Federal prosecutors offer undercover video tape as evidence that a former Harvey police officer participated in an planned drug operation.
A federal judge has ruled that there is probable cause for the government to continue its case against a former Harvey police officer accused of providing protection for what he thought were drug dealers operating in the south suburbs.
Archie Stallworth was arrested last week, as part of an elaborate FBI sting, in which agents posed as drug dealers and enlisted the help of sworn police officers to provide armed protection.
A total of 17 people were charged in the sweeping indictment, including 15 sworn officers, four of them from Harvey's troubled police department.
In court Thursday, prosecutors played undercover tapes in which Stallworth was heard giving advice to an undercover agent he believed to be a drug dealer, on the best ways to avoid detection.
The officer was present during what he was led to believe was the delivery of a large quantity of cocaine on a business jet at DuPage County airport, and later, as the drugs (actually phony bundles of "cocaine") were transferred to another vehicle in a Target parking lot.
Stallworth was heard on the tapes, reprimanding his contact for conduct which could arouse suspicion.
"It's kinda suspect.
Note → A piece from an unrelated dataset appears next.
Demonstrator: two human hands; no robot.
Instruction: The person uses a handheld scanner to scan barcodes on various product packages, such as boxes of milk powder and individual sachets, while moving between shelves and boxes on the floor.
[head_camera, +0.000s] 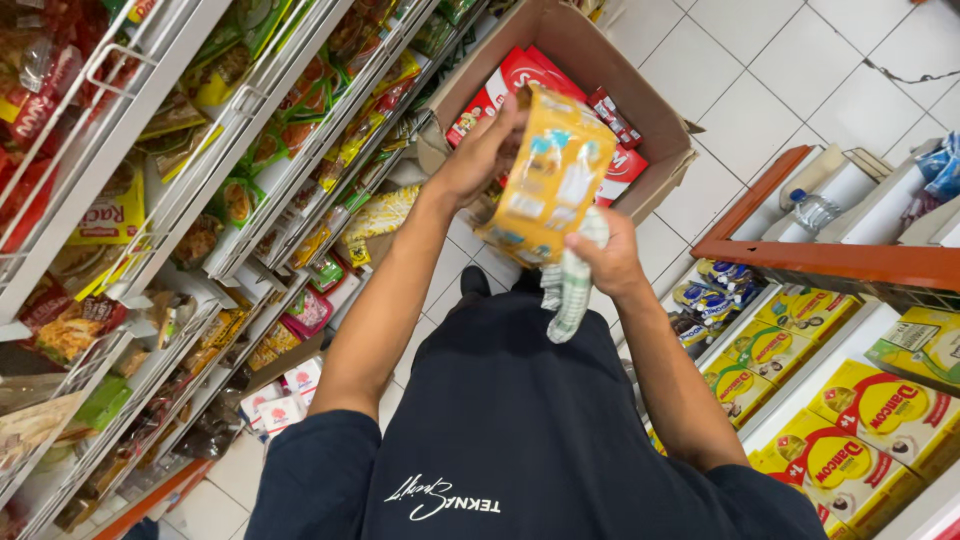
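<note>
**Loose Two-Handed Hold Over the Open Carton**

Left of the fingers: tall wire shelves (150, 200), crammed with hanging snack bags. Right of the fingers and lower: a second shelf (830, 265) with an orange rail, stacked with yellow boxes (880, 415). Directly beyond and beneath the fingers: an open cardboard carton (590, 60) on the tiled floor (760, 100), part-filled with red packs (520, 75).

Held up between both hands, above the carton's near edge: a yellow-orange packet (550, 170), tilted. Left hand (480, 155) clasping the packet's upper left edge, fingers curled round behind it. Right hand (605, 260) under the lower right corner, fingers pinching both that corner and a bunched green-and-white cloth (572, 285); how firmly cannot be told.

Likely trouble, judged from this: a shared pinch on the right, with cloth between skin and film, so a slippery grip and a possible slide down onto the carton or the floor. A tight squeeze to compensate: crushed contents. A dangling cloth end: a possible snag on the nearby rail or boxes. A wide swing leftward: a knock against the crowded hanging bags.
</note>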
You walk in, he comes in with three bags, you walk out with three bags. He go this way, go that way. In an airport, that's probable cause," Stallworth is heard saying.
In another recorded conversation, the undercover agent is heard Stallworth that he can do some brokering.
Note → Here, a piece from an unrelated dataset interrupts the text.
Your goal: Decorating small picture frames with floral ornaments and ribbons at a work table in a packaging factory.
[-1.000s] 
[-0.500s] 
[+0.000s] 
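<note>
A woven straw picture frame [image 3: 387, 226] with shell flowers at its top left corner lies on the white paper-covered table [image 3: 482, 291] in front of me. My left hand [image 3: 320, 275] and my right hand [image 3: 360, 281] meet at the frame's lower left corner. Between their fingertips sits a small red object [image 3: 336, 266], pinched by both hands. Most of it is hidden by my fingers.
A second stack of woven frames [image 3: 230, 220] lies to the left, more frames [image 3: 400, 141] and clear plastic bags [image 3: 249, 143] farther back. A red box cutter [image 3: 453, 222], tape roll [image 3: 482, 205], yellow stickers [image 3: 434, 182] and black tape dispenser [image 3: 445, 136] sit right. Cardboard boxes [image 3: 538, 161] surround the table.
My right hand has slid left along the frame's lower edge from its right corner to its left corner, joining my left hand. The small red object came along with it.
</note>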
"If you're cool with that, I'll take care of you. You know, one guy will just bring a duffel bag of money. The other guy will bring a couple kilos of coke," the agent is heard saying.
On the tape, Stallworth seems to indicate he is onboard, but declares that he doesn't want to know too much.
"I don't even want to know what it is," he says. "I make sure you get there and get back."
At the same time, he also allegedly offered advice on how to avoid detection. "The best spot for ya'll to do all that, believe it or not, is the train station. Fast food places, that's where we (law enforcement) be looking. Sit there all day or they set up surveillance cameras."
On the stand in court Thursday, FBI agent Christopher Straub testified that Stallworth was paid $1,000 for his services on the DuPage Airport delivery.
Stallworth's arrest is part of a case which included 10 Cook County officers, four Harvey police officers and a Chicago officer. The investigation spanned a year and allegedly involved 12 undercover drug transactions, all of which were captured on tape.